**Brief**
The range to repeat runs from the line with "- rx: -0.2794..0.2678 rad" to the last line below, both ends included; give it exactly and without pictures.

**Material provided**
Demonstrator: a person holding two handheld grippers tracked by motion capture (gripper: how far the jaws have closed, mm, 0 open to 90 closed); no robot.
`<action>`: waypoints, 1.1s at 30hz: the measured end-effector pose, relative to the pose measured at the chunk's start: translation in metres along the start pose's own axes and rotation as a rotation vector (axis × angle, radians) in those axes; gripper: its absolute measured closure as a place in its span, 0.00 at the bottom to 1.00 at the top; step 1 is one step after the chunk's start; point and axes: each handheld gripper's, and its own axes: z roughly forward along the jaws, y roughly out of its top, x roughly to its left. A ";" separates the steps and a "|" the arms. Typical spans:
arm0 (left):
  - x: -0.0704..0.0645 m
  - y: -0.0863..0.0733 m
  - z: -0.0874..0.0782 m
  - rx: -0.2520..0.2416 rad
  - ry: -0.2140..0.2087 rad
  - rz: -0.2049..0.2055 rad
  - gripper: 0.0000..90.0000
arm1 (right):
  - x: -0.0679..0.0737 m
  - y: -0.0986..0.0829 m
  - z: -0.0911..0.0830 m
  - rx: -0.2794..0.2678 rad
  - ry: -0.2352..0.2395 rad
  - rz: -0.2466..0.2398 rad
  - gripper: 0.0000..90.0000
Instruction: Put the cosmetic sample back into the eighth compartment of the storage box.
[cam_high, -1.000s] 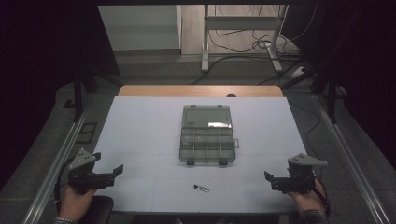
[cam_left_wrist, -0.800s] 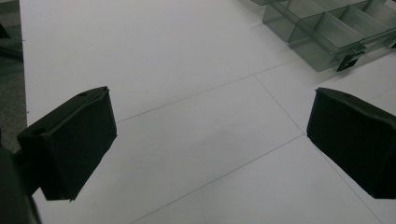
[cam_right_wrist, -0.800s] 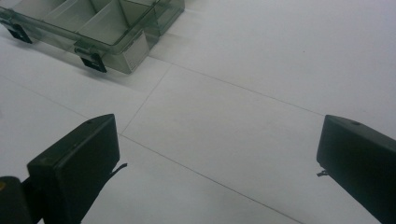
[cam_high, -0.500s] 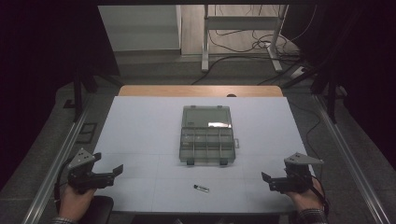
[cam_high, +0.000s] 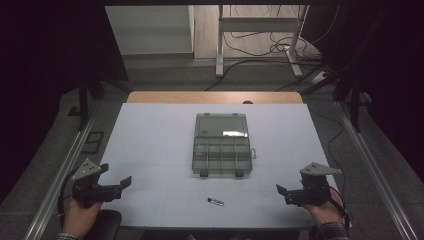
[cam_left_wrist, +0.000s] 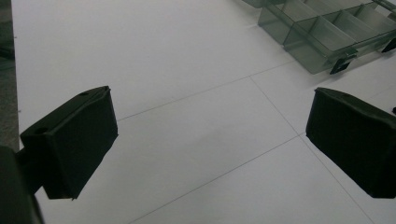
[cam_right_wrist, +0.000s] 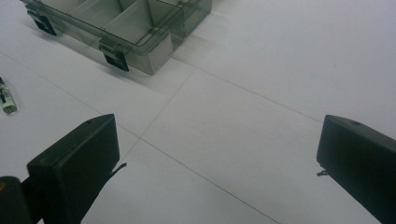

**The completed task**
  - rx: -0.2794..0.2678 rad
  - ry: -0.2352..0.2395 rad
  - rz: -0.2466..0.2398 rad
  - gripper: 0.0000..90.0000
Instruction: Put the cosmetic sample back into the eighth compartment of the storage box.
[cam_high, -1.000s] 
[cam_left_wrist, -0.800s] 
[cam_right_wrist, -0.800s] 
[cam_high, -0.500s] 
[cam_high, +0.000s] 
[cam_left_wrist, +0.000s] 
[cam_right_wrist, +0.000s] 

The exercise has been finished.